A MAN who struggled to sleep after playing video games into the early hours of the morning died from taking too many sleeping pills.

Grant Holding was receiving prescribed medication to help him sleep, but when he couldn’t get his prescription he would ask friends and family to buy him over-the-counter tablets such as Nytol and Sleep-ease.

The 32-year-old was found dead in the kitchen of his grandmother’s house in Wells Road, Ronkswood, Worcester, on Thursday, November 17.

A post-mortem and toxicology report found there was 6.6mg of diphenhydramine per litre of blood in his body – fatal levels are between 8mg and 31mg per litre.

Pathologist Christopher Allen said he could not determine whether Mr Holding died from a deliberate overdose, an accidental overdose or a build-up of the drug over time.

An inquest into his death at Worcestershire Coroner’s Court in Stourport was told that Mr Holding had overcome drug and drink problems, but suffered sleeping problems for about two years. Coroner Geraint Williams recorded a verdict that Mr Holding died as the result of a non-dependent abuse of drugs.

The inquest was told that the day before his death Mr Holding, of Randwick Drive, Warndon, had asked his father Derek Holding to buy him sleep aids.

The next morning he went to visit family friend Christine Roberts and asked her to do the same.

His local chemist refused to serve him because they dispensed his prescription.

Ms Roberts said she was concerned about Mr Holding’s use of Nytol and had told him it would be the last time she bought it for him.

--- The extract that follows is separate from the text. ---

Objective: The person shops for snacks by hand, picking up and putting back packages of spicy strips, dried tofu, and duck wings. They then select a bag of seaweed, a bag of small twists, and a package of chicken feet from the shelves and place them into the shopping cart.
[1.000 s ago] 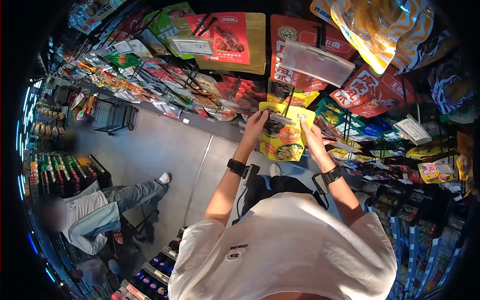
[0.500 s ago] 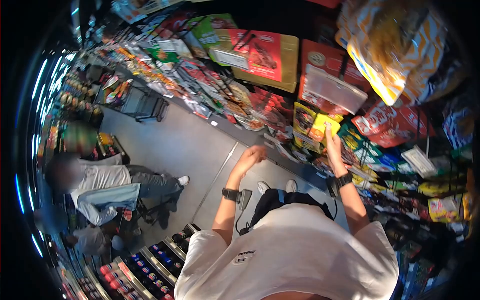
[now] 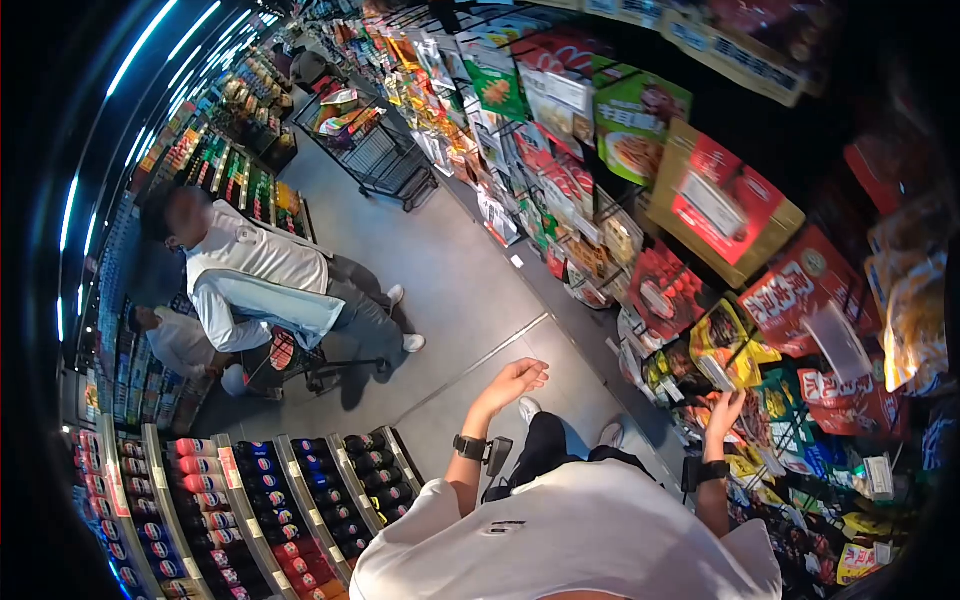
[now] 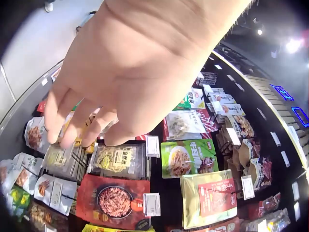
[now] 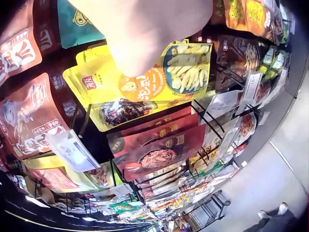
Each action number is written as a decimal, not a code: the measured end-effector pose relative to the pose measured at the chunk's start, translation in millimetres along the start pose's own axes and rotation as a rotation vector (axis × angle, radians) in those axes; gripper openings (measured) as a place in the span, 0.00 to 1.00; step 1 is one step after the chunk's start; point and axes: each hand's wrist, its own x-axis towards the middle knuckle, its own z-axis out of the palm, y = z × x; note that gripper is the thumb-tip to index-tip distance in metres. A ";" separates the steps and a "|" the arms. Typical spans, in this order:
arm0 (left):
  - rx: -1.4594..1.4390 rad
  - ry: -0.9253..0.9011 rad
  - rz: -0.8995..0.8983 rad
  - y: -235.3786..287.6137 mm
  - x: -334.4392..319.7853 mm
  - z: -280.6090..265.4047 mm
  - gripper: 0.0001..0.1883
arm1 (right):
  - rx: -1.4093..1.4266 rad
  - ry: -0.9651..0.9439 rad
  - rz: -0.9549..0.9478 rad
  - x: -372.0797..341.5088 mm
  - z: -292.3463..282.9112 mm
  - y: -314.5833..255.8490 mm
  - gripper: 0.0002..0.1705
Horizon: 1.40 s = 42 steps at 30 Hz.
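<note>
A yellow food pouch (image 3: 724, 338) hangs on the rack among other packets, its front showing a dish of pale pieces in the right wrist view (image 5: 187, 72). Just beneath it in the head view is the right hand (image 3: 722, 415), fingers pointing up towards it. From the right wrist, this hand (image 5: 154, 26) overlaps the pouch's upper part; its fingertips are partly hidden, and firm contact is unclear. The left hand (image 3: 512, 386) hovers over the floor, fingers loosely bent and empty. In its own wrist view the left hand (image 4: 116, 72) appears in front of hanging packets, holding none.
Hanging packets with price tags line the rack (image 5: 159, 157) on the right. A shopping cart (image 3: 380, 160) stands farther along the aisle floor (image 3: 450, 290). Another person (image 3: 265, 275) is at the left beside a second cart, and bottle shelves (image 3: 215, 500) are at lower left.
The yellow pouch, first between both hands, is now at the rack. The left hand has left it and drawn back; the right hand is lower than the pouch. The head view has turned along the aisle.
</note>
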 end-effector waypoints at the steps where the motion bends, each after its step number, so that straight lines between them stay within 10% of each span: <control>1: 0.057 -0.001 0.030 0.9 -0.3 -12.3 0.22 | 0.042 0.004 0.074 -6.1 -0.1 -7.4 0.28; 8: 0.268 0.086 0.184 17.2 -23.7 -114.1 0.19 | -0.118 0.219 0.194 -39.8 42.9 31.4 0.21; 11: 0.188 0.082 0.220 8.4 -21.3 -153.8 0.18 | 0.284 -0.182 0.457 -57.0 74.3 69.7 0.08; 14: 0.188 0.090 0.235 2.5 -10.9 -186.5 0.17 | 0.232 -0.595 0.712 -111.0 132.2 -92.0 0.13; 20: 0.009 0.144 0.326 3.0 38.4 -239.4 0.14 | 0.018 -1.086 0.377 -130.3 260.8 -160.7 0.15; 29: 0.194 0.002 0.240 25.6 167.1 -405.9 0.11 | 0.165 -1.176 0.174 -86.2 538.1 -251.3 0.14; 42: -0.087 0.547 0.188 149.2 296.7 -696.5 0.16 | 0.065 -1.419 -0.081 -10.4 912.0 -458.8 0.13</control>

“If I had known someone had got it for him the night before, I never would have bought it for him,” she said.

Ms Roberts said Mr Holding was looking forward to staying with his mother Jean Yeomans in Dorset for Christmas.

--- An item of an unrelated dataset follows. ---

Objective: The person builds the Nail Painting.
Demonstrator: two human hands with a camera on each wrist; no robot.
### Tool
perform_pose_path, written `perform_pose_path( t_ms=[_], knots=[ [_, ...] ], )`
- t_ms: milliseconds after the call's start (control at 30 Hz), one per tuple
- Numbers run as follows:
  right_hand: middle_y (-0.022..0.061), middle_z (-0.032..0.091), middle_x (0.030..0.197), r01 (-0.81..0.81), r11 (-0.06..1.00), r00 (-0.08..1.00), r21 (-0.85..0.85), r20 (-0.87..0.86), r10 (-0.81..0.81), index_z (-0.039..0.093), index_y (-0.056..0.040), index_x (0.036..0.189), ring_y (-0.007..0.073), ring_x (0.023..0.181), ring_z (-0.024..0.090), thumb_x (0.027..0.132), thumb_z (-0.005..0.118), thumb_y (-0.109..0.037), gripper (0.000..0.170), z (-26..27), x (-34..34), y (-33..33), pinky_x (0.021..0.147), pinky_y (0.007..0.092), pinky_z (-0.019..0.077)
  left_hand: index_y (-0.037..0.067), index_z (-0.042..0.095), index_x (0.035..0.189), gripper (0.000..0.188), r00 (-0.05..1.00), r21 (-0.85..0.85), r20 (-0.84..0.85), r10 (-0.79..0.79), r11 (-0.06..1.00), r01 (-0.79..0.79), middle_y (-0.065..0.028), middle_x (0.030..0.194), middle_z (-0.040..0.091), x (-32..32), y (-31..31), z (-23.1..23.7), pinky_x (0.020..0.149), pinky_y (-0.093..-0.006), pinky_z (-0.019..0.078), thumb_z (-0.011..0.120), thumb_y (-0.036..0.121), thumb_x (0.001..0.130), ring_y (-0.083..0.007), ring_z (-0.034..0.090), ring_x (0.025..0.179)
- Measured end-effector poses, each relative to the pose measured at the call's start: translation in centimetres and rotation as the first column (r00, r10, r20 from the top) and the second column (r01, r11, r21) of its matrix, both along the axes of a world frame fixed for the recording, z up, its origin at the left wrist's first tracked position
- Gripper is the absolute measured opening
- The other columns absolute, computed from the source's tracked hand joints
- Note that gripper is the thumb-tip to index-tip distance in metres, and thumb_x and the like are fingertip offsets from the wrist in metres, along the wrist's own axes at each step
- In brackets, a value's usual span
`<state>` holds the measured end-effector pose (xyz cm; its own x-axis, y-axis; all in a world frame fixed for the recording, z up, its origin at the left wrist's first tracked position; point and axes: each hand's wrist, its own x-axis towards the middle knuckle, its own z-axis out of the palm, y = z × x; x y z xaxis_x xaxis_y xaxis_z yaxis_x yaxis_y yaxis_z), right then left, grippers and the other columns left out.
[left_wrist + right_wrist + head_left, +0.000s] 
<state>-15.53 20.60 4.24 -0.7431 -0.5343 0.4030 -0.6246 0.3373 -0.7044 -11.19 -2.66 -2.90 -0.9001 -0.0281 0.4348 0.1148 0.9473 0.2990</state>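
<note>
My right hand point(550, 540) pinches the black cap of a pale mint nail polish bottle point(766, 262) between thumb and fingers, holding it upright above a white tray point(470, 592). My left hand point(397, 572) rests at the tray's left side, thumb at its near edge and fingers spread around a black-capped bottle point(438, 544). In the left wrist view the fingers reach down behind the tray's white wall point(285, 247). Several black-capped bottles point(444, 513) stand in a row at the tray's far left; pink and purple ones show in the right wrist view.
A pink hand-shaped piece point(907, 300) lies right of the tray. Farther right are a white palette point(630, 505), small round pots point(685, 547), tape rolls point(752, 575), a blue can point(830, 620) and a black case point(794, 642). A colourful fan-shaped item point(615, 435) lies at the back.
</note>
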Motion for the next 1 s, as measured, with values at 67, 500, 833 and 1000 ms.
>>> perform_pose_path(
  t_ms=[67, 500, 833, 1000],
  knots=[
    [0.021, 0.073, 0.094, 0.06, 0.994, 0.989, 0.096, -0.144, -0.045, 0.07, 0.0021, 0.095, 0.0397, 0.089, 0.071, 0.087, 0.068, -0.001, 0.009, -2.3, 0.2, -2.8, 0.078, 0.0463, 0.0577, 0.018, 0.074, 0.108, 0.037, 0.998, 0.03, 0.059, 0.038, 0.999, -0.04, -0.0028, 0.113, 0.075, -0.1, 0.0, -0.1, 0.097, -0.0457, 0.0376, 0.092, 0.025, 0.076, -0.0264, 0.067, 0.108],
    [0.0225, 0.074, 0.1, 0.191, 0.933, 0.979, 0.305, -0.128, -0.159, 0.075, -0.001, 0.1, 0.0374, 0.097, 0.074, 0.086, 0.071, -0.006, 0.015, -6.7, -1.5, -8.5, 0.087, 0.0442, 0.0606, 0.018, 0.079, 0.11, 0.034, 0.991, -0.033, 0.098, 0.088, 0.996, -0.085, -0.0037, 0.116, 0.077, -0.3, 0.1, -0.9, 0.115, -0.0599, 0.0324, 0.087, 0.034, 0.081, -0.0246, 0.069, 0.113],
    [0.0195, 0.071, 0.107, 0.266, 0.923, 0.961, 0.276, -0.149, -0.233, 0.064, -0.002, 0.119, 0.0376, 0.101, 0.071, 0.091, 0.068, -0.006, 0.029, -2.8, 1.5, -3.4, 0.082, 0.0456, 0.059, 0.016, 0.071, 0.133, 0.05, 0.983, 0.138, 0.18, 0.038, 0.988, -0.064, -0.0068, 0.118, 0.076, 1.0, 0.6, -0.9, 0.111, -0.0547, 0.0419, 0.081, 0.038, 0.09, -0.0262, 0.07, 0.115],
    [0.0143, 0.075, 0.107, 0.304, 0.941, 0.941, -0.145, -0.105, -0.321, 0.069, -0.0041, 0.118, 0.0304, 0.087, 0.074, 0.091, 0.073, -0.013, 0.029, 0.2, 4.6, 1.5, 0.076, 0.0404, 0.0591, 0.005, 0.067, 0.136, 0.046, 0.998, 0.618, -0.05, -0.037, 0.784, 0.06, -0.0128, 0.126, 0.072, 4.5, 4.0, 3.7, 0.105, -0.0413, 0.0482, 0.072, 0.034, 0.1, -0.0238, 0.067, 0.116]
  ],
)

Shirley Milton, a friend of Mr Holding’s grandmother, found him collapsed on the kitchen floor at 3.30pm.

Derek Holding told the inquest he saw his son the previous afternoon when he had asked him to get him some sleeping tablets.

“He was taking them because he wasn’t working, he was playing video games most of the night and used to sleep during the day,” he told the inquest.

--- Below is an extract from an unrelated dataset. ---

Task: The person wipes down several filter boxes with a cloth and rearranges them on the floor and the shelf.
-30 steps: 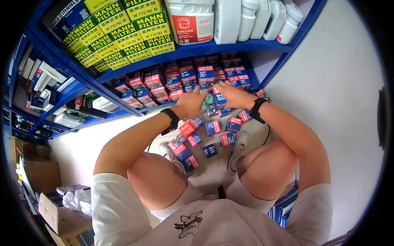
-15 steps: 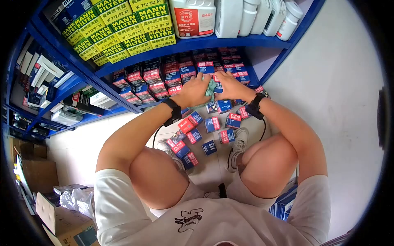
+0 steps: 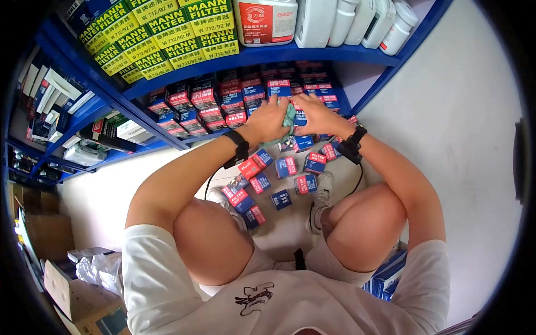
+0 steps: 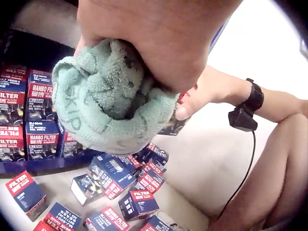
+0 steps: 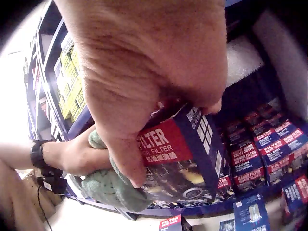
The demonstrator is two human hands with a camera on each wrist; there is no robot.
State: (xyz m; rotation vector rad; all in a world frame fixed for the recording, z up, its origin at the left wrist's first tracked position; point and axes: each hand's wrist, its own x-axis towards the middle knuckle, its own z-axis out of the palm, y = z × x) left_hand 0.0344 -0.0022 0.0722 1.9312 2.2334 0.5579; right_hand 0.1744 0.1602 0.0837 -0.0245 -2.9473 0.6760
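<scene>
My left hand grips a bunched green terry cloth, which bulges out below the palm in the left wrist view. Beside it, my right hand holds a red and blue oil filter box, the thumb along its printed face and the fingers over the far side. The cloth lies against the box on the side toward my left hand. Both hands are in front of the bottom shelf, above filter boxes scattered on the floor between my feet.
Rows of similar filter boxes fill the bottom shelf. Above stand yellow and green filter boxes and white jugs. A white wall rises on the right. Cardboard boxes and a plastic bag sit at lower left.
My hands have drawn closer together, the left with the cloth coming up against the filter box in the right. The box has risen slightly toward the shelf; the floor boxes stay put.
</scene>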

“He said they helped him sleep. I always thought they were herbalisitc.”

Derek Holding said on the day he saw Grant, he was “absolutely fine” – well-kept, laughing and joking. He said: “I never had any reason to think he wanted to harm himself. It was not in his genes.”

Mrs Yeomans said Mr Holding’s mental health team were looking to get him a house near her in Dorset.

Mrs Yeomans said her son’s previous use of hard drugs had left him with mild schizophrenia.

“He used to say to me, ‘mum, I wish the voices would go away’,” she said.

“I think that’s why he used to drink, to black it out.

“But even through all his dark times, I never had to worry about Grant taking his own life, it never came into the equation.”